Task: Beginning with the line that has "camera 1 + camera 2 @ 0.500", write out each line down to the end of the records below exactly, and include no pictures.

[Dataset entries]
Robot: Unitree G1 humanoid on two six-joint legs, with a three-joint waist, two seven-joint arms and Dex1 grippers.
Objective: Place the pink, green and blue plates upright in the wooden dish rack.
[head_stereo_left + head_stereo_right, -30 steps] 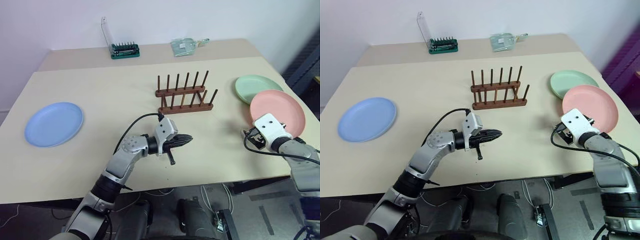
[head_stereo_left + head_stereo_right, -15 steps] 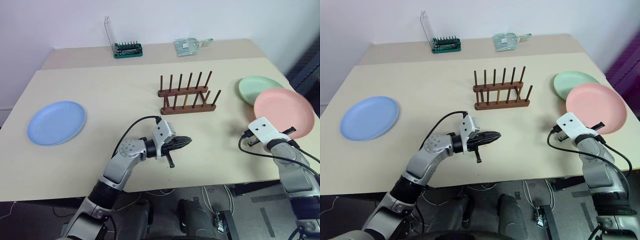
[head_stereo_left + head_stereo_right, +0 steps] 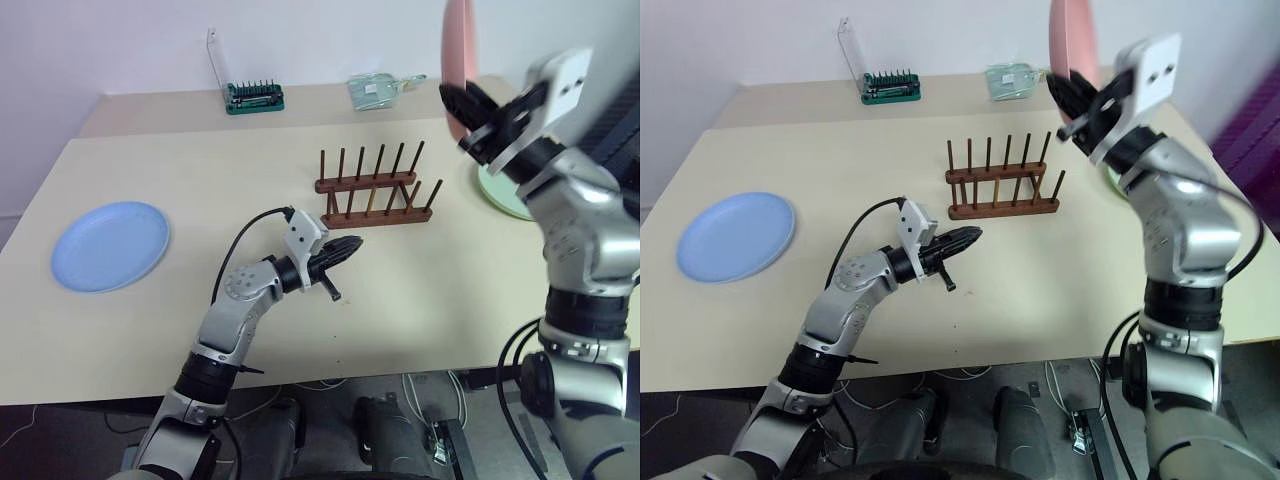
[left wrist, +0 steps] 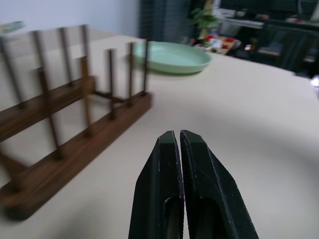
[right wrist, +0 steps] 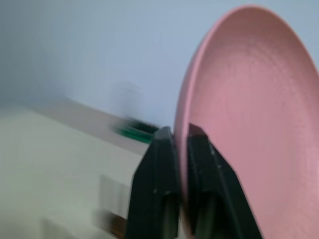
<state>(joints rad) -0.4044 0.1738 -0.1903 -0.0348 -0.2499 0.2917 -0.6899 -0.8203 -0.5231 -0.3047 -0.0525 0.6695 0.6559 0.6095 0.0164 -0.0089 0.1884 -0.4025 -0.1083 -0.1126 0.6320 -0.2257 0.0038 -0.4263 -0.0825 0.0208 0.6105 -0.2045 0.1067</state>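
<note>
My right gripper (image 3: 466, 108) is shut on the rim of the pink plate (image 3: 457, 55) and holds it on edge, high above the table, behind and to the right of the wooden dish rack (image 3: 372, 186). In the right wrist view the pink plate (image 5: 249, 114) stands pinched between the two black fingers (image 5: 157, 164). The rack stands with nothing between its pegs at mid table. The green plate (image 3: 503, 196) lies flat to the rack's right, partly behind my right arm. Far left lies the blue plate (image 3: 110, 245). My left gripper (image 3: 345, 250) hovers shut and holds nothing, just in front of the rack (image 4: 75, 114).
A small green tray of bits with an upright clear lid (image 3: 253, 97) and a clear packet (image 3: 376, 90) sit along the far edge of the table (image 3: 420, 310). My right forearm reaches over the table's right side.
My right gripper closed on the pink plate's rim, then swung it up from the table's right side to high above it, turning it on edge. My left gripper drifted slightly toward the rack.
</note>
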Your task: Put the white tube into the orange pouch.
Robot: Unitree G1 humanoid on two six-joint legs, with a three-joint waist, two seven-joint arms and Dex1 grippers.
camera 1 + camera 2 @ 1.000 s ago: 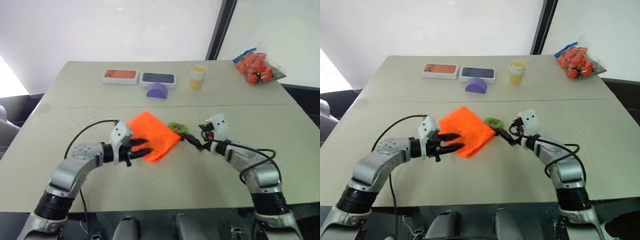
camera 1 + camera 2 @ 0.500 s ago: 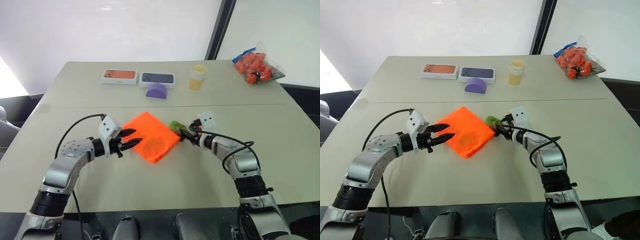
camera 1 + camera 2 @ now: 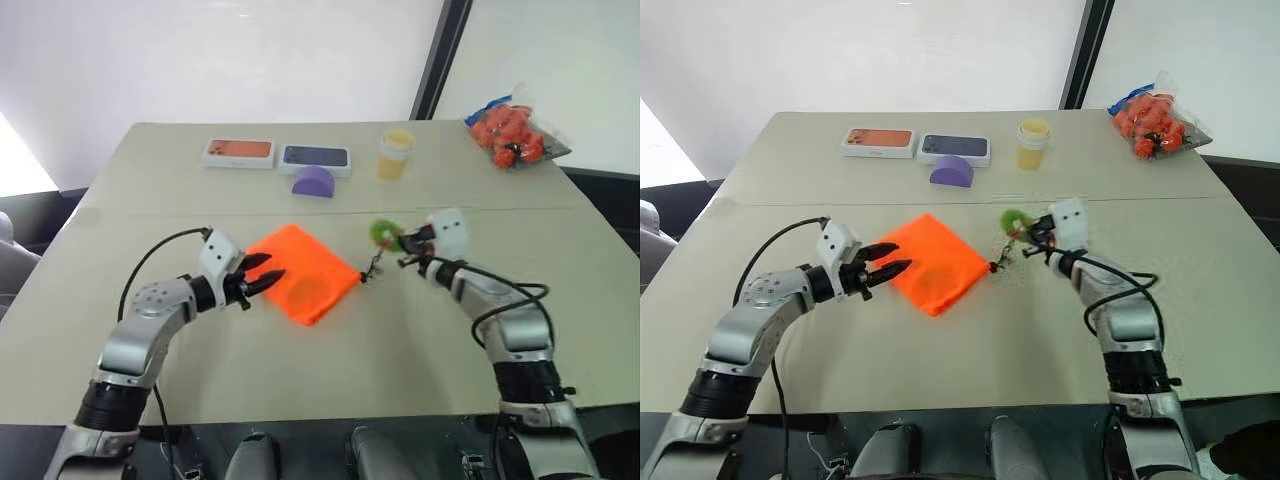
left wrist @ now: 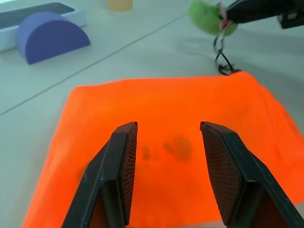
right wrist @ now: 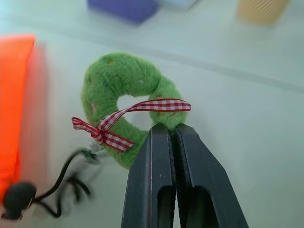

Exercise answer:
camera 1 + camera 2 @ 0.500 s ago: 
camera 1 + camera 2 @ now: 
left wrist @ now: 
right wrist @ now: 

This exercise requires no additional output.